Scott W. Linderman completed his postdoctoral work in the Department of Statistics at Columbia University. His PhD in Computer Science was awarded by Harvard University, where his thesis, "Bayesian methods for discovering structure in neural spike trains" on networks, point processes, and state space models for neural data analysis, was awarded the 2016 Leonard J. Savage Award for Outstanding Dissertation in Applied Bayesian Methodology from the International Society for Bayesian Analysis. In 2017 Scott coauthored "Reparameterization gradients through acceptance-rejection sampling algorithms,"which received the Best Paper Award at the 20th International Conference on Artificial Intelligence and Statistics (AISTATS). His work has been supported by a National Defense Science and Engineering Graduate Fellowship, the Siebel Scholarship, and a Simons Collaboration on the Global Brain Postdoctoral Fellowship.
Scott received his Bachelor of Science degree in Electrical and Computer Engineering from Cornell University. After completing his undergraduate work, he spent three years as a software development engineer at Microsoft. As a graduate student and postdoctoral fellow, he assisted in teaching courses in computational learning theory and advanced machine learning, as well as co-organizing multiple workshops at the intersection of machine learning and neuroscience.

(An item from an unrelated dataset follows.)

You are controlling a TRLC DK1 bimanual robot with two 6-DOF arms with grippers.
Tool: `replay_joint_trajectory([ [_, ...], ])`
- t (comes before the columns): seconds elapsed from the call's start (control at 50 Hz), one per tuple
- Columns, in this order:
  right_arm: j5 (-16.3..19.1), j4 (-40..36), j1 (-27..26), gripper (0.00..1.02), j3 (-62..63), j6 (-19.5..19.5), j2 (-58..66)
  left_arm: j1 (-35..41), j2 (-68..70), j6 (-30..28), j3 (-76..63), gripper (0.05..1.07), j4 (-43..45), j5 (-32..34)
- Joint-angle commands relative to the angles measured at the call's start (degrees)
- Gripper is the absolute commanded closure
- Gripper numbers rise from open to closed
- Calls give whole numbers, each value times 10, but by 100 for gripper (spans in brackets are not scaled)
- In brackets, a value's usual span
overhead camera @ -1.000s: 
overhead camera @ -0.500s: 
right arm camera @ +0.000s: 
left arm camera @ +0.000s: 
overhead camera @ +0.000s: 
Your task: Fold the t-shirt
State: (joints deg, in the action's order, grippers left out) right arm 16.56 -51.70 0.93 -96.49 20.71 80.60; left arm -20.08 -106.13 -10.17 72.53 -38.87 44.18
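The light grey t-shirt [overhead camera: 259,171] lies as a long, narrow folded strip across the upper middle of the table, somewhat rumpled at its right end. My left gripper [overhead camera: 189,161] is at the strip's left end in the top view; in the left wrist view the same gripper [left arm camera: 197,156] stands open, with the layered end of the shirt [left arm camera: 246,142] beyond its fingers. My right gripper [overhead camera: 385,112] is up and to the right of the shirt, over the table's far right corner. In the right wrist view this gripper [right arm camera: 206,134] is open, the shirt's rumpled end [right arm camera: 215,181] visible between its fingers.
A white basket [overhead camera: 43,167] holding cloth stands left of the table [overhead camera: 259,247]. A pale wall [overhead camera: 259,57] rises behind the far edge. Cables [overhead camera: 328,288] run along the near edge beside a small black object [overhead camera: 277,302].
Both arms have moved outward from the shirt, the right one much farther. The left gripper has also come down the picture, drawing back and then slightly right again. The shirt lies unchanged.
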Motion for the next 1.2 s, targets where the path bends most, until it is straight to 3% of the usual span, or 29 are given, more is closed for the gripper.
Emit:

Professor Linderman's research is focused on machine learning, computational neuroscience, and the general question of how computational and statistical methods can help decipher neural computation. His work aims at developing rich statistical models for analyzing neural data. This endeavor comprises two challenges that are intimately related: developing new statistical methodologies that are well suited to extract information from that data, and applying those methods to experimental data. His work has helped to reveal latent structure underlying neural activity and its relation to sensory inputs and behavioral outputs.